◆ What to do ◆
For each line of the data below, copy it if it holds the word "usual".

◆ Source data ◆
════════════════════
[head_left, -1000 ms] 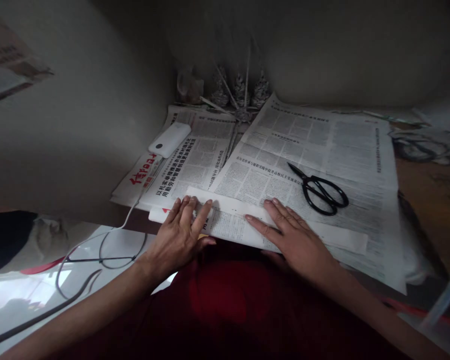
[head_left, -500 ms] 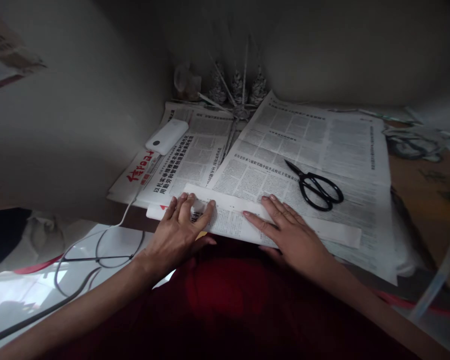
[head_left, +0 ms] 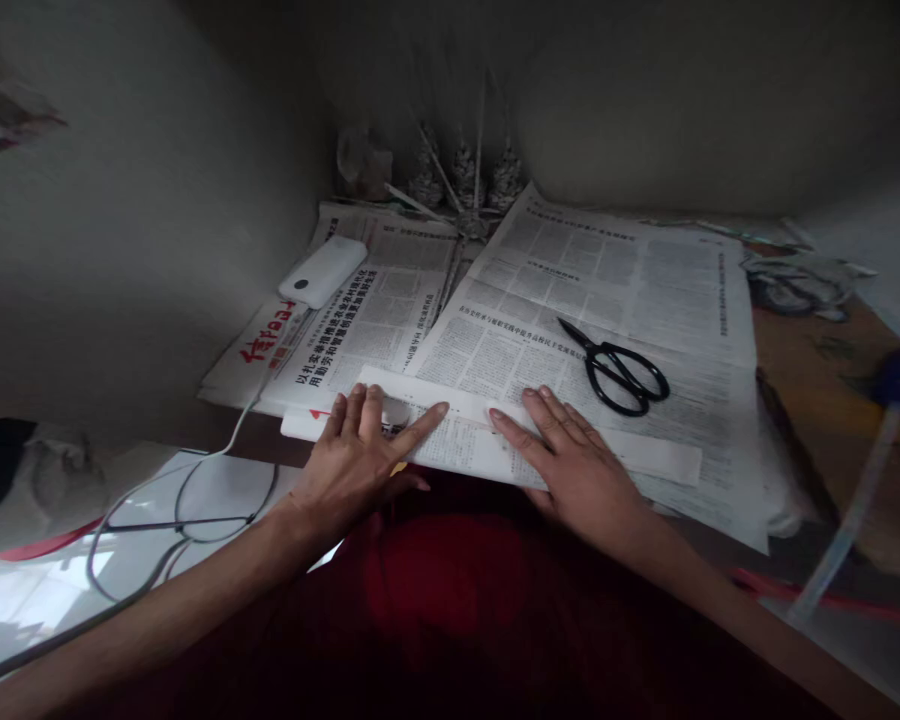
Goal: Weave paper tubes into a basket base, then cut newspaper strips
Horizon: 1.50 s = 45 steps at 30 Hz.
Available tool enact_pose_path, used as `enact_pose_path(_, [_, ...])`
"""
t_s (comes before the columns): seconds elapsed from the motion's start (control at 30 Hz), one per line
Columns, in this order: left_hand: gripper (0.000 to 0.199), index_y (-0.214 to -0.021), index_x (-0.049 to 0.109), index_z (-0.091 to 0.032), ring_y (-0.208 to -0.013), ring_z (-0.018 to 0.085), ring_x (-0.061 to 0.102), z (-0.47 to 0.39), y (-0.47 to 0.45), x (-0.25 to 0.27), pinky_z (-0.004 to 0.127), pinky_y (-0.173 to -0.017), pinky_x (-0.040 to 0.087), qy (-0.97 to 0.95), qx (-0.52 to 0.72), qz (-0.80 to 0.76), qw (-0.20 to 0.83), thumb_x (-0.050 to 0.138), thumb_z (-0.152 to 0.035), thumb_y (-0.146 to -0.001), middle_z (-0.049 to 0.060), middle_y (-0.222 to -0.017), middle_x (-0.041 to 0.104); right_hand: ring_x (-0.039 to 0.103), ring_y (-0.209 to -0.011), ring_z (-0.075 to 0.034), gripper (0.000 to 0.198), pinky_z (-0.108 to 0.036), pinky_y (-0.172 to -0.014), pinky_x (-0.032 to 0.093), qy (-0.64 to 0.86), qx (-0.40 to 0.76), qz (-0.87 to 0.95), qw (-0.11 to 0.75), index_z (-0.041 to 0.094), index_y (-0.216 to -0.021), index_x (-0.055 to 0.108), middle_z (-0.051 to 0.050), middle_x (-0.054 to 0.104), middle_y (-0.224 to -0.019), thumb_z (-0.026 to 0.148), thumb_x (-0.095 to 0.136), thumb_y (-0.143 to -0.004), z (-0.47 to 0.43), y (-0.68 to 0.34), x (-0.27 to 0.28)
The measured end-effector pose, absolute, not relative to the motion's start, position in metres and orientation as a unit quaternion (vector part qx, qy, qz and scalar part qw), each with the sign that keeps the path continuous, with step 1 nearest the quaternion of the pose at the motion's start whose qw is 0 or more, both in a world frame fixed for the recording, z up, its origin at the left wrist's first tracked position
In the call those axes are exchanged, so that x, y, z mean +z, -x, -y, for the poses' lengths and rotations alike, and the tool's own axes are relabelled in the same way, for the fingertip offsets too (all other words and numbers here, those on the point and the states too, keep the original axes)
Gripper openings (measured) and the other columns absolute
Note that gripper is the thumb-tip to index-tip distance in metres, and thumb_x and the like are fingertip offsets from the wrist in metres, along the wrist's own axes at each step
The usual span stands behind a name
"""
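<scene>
A narrow whitish paper strip [head_left: 652, 458] lies along the near edge of a large newspaper sheet [head_left: 645, 265]. My left hand [head_left: 356, 440] rests palm down on the strip's left part, its fingers spread and the thumb stretched rightward. On the middle of the strip, my right hand [head_left: 574, 455] lies flat with fingers extended. Neither hand grips anything. Black-handled scissors [head_left: 622, 375] lie on the sheet, beyond my right hand, with their tip toward the upper left. Whatever is under my palms is hidden.
On another newspaper [head_left: 390, 290] at left lies a white power bank-like device [head_left: 322, 272] with a white cable [head_left: 244, 412]. At the back stand several cone-shaped woven pieces [head_left: 507, 178] near a hub with thin sticks [head_left: 471, 222]. Cardboard [head_left: 832, 350] lies at right.
My left thumb has stretched farther right along the strip, toward my right hand. Both hands stay flat on the paper, and the whole view has shifted slightly.
</scene>
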<state>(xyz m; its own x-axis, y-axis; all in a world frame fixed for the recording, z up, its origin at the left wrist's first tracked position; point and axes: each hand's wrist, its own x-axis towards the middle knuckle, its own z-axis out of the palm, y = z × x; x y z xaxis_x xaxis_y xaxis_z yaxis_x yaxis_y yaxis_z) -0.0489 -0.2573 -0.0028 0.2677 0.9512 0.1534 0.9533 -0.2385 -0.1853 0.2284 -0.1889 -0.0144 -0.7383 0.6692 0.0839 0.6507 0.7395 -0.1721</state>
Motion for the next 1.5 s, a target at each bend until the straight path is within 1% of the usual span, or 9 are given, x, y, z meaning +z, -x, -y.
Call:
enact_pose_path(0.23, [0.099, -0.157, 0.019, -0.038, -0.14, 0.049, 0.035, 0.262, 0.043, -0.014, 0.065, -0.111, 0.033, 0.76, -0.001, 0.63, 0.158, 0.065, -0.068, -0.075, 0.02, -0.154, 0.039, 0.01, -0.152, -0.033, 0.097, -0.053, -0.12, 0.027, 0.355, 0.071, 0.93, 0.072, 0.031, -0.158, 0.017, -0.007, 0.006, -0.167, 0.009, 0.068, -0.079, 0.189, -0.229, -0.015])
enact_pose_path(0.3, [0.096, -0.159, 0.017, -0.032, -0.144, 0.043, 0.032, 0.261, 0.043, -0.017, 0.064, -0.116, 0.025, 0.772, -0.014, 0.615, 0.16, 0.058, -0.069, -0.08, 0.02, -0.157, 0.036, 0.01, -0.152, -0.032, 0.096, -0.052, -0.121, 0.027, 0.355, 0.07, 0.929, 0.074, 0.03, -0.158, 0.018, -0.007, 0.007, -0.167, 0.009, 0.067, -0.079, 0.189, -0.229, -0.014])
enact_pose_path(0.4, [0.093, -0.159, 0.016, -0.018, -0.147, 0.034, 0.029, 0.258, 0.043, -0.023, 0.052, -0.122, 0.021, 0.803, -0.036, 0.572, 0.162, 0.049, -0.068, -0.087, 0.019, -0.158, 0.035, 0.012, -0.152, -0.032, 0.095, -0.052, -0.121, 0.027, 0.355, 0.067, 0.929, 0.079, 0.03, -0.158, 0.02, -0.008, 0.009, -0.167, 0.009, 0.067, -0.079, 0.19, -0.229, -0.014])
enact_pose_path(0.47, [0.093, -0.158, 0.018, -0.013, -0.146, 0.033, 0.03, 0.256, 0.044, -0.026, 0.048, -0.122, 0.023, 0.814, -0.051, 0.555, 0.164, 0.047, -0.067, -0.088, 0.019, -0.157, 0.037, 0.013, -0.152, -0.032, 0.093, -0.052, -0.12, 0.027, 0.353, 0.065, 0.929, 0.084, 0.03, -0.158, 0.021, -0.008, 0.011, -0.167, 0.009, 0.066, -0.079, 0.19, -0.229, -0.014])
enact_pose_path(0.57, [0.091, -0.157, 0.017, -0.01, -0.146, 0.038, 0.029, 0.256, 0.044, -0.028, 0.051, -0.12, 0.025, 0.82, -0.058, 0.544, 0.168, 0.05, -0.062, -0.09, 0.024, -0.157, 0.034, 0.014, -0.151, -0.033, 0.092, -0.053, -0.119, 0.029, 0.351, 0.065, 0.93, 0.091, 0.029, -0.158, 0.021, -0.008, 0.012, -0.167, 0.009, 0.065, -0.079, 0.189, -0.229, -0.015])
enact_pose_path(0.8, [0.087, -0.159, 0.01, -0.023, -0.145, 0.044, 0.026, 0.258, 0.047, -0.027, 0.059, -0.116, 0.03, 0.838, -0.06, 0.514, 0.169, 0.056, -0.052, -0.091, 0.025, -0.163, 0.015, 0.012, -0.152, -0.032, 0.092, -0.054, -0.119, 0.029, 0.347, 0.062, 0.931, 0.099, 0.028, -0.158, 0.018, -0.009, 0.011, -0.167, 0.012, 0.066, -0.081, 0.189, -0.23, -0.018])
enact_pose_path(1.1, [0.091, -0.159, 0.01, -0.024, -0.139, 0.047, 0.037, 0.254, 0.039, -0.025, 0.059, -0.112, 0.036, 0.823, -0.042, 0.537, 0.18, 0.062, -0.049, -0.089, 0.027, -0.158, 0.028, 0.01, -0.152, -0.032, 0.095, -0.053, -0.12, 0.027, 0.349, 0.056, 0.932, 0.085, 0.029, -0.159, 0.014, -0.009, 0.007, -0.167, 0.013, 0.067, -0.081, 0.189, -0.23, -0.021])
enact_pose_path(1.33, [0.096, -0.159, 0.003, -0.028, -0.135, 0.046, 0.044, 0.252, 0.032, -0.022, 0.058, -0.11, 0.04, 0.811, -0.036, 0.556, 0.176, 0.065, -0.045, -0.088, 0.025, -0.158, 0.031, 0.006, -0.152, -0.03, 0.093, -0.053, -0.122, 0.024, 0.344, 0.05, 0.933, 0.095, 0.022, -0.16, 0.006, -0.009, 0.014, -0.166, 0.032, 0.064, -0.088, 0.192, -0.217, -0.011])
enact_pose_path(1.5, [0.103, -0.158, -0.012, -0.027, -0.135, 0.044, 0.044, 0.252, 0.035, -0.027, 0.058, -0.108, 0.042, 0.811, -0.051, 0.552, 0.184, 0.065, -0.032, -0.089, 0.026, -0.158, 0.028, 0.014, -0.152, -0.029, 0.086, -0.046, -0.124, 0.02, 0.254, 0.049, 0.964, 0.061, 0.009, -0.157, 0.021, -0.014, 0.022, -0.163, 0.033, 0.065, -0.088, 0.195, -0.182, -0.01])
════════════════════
◆ Reply ◆
The usual span stands behind a name
Motion for the next 1.5 s, a target at each bend until the straight path is within 1% of the usual span, or 9 are given, x, y, z meaning +z, -x, -y.

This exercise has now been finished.